_Requirement_:
Without the pictures, set down every line of the data exactly.

_Given data_:

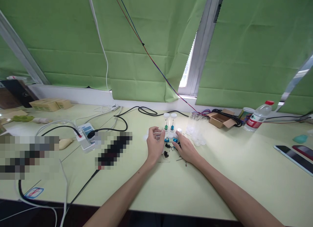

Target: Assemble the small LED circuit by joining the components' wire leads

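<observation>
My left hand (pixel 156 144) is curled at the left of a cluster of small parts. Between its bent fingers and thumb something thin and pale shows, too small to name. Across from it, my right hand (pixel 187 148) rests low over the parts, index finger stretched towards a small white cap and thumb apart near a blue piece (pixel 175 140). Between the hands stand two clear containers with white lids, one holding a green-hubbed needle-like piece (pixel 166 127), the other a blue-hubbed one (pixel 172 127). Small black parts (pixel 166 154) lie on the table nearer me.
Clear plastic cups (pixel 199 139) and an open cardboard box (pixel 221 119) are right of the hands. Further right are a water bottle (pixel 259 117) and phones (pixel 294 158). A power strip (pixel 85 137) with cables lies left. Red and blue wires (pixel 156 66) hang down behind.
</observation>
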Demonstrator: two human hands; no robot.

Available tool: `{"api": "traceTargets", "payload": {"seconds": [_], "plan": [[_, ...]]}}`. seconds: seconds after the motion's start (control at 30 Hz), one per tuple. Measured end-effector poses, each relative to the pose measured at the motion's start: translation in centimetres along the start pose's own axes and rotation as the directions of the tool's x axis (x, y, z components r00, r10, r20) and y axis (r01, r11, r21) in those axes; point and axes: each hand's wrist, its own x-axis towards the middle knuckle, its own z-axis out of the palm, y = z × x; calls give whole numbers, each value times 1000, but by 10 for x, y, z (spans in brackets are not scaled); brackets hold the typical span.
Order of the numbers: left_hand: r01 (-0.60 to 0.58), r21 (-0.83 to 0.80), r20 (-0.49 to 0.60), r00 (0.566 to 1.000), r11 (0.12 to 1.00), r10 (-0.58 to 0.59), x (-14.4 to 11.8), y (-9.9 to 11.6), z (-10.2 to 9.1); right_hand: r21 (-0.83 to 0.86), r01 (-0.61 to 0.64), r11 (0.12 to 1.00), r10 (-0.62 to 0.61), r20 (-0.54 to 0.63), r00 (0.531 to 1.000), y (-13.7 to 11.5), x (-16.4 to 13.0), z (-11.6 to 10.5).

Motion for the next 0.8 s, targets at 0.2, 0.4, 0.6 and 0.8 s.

_Task solution_:
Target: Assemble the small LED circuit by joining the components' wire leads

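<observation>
My left hand (pixel 156 144) is curled at the left of a cluster of small parts. Between its bent fingers and thumb something thin and pale shows, too small to name. Across from it, my right hand (pixel 187 148) rests low over the parts, index finger stretched towards a small white cap and thumb apart near a blue piece (pixel 175 140). Between the hands stand two clear containers with white lids, one holding a green-hubbed needle-like piece (pixel 166 127), the other a blue-hubbed one (pixel 172 127). Small black parts (pixel 166 154) lie on the table nearer me.
Clear plastic cups (pixel 199 139) and an open cardboard box (pixel 221 119) are right of the hands. Further right are a water bottle (pixel 259 117) and phones (pixel 294 158). A power strip (pixel 85 137) with cables lies left. Red and blue wires (pixel 156 66) hang down behind.
</observation>
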Demonstrator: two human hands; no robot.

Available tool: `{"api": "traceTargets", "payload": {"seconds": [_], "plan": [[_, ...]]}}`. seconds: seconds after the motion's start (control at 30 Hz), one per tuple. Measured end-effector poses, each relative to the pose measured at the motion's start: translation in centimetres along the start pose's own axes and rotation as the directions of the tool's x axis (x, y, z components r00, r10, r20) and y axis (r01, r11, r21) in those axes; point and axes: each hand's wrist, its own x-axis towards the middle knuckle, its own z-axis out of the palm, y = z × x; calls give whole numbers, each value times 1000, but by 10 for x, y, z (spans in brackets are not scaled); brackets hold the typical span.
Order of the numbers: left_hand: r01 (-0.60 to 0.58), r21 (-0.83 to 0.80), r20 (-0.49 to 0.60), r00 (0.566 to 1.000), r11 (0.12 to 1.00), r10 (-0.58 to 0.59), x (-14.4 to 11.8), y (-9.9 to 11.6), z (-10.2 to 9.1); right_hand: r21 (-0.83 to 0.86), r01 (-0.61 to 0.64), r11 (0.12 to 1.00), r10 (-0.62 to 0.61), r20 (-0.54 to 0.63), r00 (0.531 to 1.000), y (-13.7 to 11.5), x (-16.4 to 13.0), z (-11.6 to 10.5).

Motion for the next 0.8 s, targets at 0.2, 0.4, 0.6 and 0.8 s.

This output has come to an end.